- Exercise
Would you reproduce the whole listing exactly, minus its images?

- Exercise data
►
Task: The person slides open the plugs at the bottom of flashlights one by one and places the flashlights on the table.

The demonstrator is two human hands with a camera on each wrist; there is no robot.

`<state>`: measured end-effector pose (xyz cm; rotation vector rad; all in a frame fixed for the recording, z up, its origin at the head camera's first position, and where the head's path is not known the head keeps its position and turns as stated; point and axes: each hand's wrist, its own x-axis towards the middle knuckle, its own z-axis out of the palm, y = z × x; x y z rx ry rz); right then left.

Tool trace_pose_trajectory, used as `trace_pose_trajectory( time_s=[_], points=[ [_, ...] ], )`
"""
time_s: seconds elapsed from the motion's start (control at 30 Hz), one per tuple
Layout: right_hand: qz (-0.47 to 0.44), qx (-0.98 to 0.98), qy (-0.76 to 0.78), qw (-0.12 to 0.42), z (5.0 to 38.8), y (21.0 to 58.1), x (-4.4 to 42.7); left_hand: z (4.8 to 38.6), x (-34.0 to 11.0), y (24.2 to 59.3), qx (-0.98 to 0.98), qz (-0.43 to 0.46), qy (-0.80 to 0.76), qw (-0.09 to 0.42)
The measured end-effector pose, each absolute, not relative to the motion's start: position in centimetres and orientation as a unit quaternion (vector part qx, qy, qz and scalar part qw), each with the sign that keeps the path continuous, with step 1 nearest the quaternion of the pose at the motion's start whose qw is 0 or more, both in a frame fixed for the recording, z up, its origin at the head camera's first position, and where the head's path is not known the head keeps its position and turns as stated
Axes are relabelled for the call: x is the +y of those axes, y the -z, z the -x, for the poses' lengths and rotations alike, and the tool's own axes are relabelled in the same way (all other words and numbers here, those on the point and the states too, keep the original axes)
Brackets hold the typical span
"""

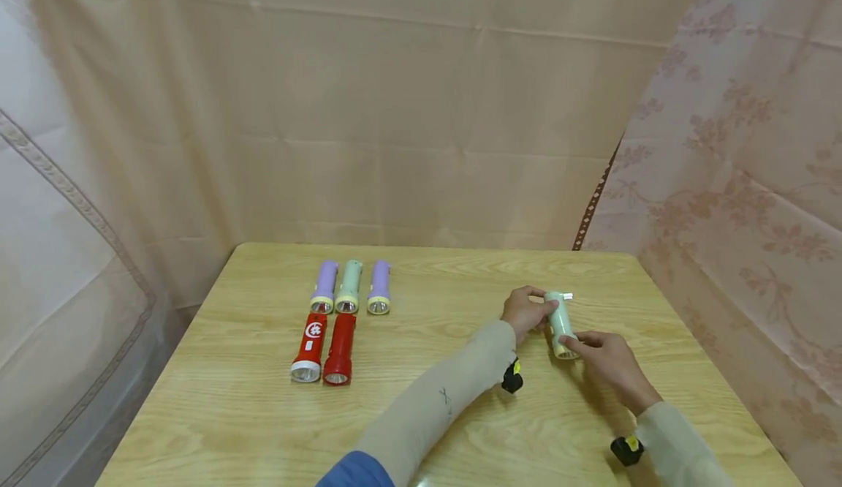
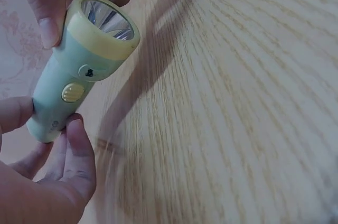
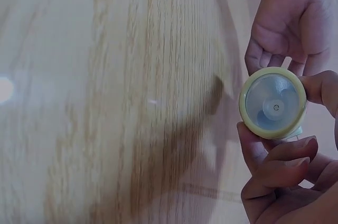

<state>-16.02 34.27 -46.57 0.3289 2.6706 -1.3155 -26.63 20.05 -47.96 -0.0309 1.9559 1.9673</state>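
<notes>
A mint-green flashlight with a pale yellow head is held above the right part of the table by both hands. My left hand pinches its tail end, where a small prong-like piece juts out to the right. At the lens end, my right hand grips the yellow rim between thumb and fingers. The left wrist view shows a yellow ribbed switch and a small dark emblem on the flashlight's side. In the right wrist view, the round lens faces the camera and hides most of the body.
Left on the wooden table, a back row has two purple flashlights with a mint-green flashlight between them. In front lie a red flashlight with a white rim and an all-red flashlight. Curtains surround the table.
</notes>
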Motion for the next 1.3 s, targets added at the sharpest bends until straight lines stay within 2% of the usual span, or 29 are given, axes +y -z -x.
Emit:
trace_pose_trajectory(
  time_s=[0.87,1.3],
  points=[
    [-0.119,0.893,0.427,0.080,19.2,46.9,35.3,29.5,21.6,48.7,0.730,0.010,-0.664,0.159],
    [-0.136,0.901,0.407,0.066,20.1,47.2,35.2,30.2,21.4,48.5,0.752,0.016,-0.634,0.176]
  ],
)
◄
- Output of the exercise
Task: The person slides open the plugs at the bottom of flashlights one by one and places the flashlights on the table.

The demonstrator is two human hands with a camera on each wrist; there is no robot.

`<state>`: measured end-effector pose (xyz cm; rotation vector rad; all in a frame fixed for the recording, z up, its origin at the head camera's first position, and where the head's path is not known the head keeps its position and turns as stated; point and axes: each hand's wrist, its own x-axis towards the middle knuckle, its own z-axis out of the palm, y = z × x; x y z rx ry rz); right then left.

Tool trace_pose_trajectory, used as `trace_pose_trajectory( time_s=[_], points=[ [_, ...] ], )`
"""
time_s: seconds elapsed from the motion's start (control at 30 Hz), one per tuple
Layout: right_hand: qz (-0.47 to 0.44), qx (-0.98 to 0.98), qy (-0.76 to 0.78), qw (-0.12 to 0.42), z (5.0 to 38.8), y (21.0 to 58.1), x (-4.4 to 42.7); left_hand: z (4.8 to 38.6), x (-34.0 to 11.0), y (24.2 to 59.3), qx (-0.98 to 0.98), qz (-0.43 to 0.46), qy (-0.80 to 0.76), qw (-0.09 to 0.42)
The measured end-effector pose, each absolute, not relative to the motion's start: position in centimetres and orientation as a unit quaternion (vector part qx, qy, qz and scalar part qw), each with the sign that keeps the path continuous, with step 1 nearest the quaternion of the pose at the motion's start whose qw is 0 or more, both in a frame fixed for the recording, z up, its origin at the head camera's first position, and where the head's path is not known the head keeps its position and turns as stated
Axes are relabelled for the call: x is the +y of those axes, y the -z, z the -x, for the poses' lengths and rotations alike, and the tool's own axes are relabelled in the same way (all other words and numbers here, those on the point and the states too, keep the original axes)
Brackets hold the typical span
"""


<state>-16.02 34.27 -46.57 0.3289 2.6706 -1.3155 -26.63 20.05 -47.96 -0.0309 1.9559 1.9673</state>
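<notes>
A mint-green flashlight with a pale yellow head is held above the right part of the table by both hands. My left hand pinches its tail end, where a small prong-like piece juts out to the right. At the lens end, my right hand grips the yellow rim between thumb and fingers. The left wrist view shows a yellow ribbed switch and a small dark emblem on the flashlight's side. In the right wrist view, the round lens faces the camera and hides most of the body.
Left on the wooden table, a back row has two purple flashlights with a mint-green flashlight between them. In front lie a red flashlight with a white rim and an all-red flashlight. Curtains surround the table.
</notes>
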Motion for the next 1.3 s, targets added at the sharpest bends until straight lines stay within 2% of the usual span, or 29 are given, axes +y -z -x.
Emit:
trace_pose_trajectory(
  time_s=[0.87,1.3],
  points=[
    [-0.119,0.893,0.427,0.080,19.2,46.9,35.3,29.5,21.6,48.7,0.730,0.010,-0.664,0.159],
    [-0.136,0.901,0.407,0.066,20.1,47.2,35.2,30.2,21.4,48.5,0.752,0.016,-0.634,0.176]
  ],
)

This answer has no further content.